We deepen our own commitment to these convictions, in service of recovery, resilience, revitalization of this island. This is both an urgent need, and a multi-generational responsibility, and here is how we have begun this kuleana. Within 24 hours of the fires, our Board of Directors came together to commit more than $10,000 to the Maui Strong Fund. Many of you did the same. Board members and Merwin Conservancy supporters alike made comparable contributions toward the Conservancy’s own commitment to support and participate in recovery. We surrounded our colleague Joannah Thomas with love and support; her parents, sister, and brother all lost their homes to the flames. We volunteered and delivered supplies, and extended invitations to all of our Kula and Lāhainā Stories subscribers to walk in the palm garden, or find stillness in the garden dojo – if and when they feel ready. We offered our office space to several organizations that have swiftly mobilized community support and action.

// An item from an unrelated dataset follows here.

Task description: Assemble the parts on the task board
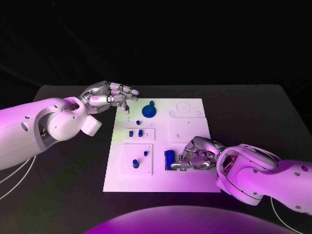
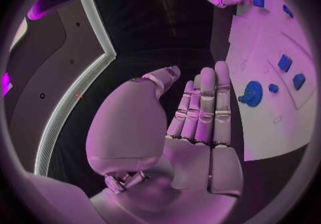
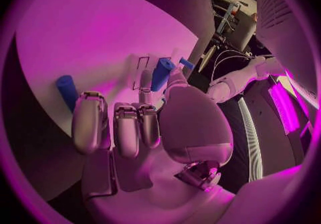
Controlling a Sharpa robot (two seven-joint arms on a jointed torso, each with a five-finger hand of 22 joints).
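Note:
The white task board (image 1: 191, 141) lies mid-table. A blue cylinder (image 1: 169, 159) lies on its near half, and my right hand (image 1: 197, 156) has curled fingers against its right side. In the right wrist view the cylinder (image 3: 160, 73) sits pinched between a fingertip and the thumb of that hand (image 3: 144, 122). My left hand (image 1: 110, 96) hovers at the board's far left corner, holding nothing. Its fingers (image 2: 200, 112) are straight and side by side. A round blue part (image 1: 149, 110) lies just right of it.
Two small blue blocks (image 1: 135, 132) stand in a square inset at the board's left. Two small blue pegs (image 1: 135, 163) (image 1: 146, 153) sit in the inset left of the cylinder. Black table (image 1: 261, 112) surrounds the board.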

All the while, we listen — to those who envision a future Lāhainā on new, or old and pono terms. We stand ready to offer William and Paula’s house, the garden dojo, the garden itself in support of their imaginations. Even as we focus on the immediate needs of recovery, we have begun to explore new partnerships that can forge pathways toward revitalization, in hopes that these might bear fruit on the long road ahead. Through emerging collaborations, we will offer poetry as a vital component of healing, and seek to propagate West Maui species of loulu, the native palms that once thrived in a verdant Lāhainā, and can again. And on William’s September 30th birthday, we will plant a tree.
Where my words fail, William’s resound:
We are the echo of the future
From the flames rise the stifled stories of the past, and the potential futures that the people of Lāhainā will imagine into being. These futures coalesce now by way of our collective care, and our hope enacted.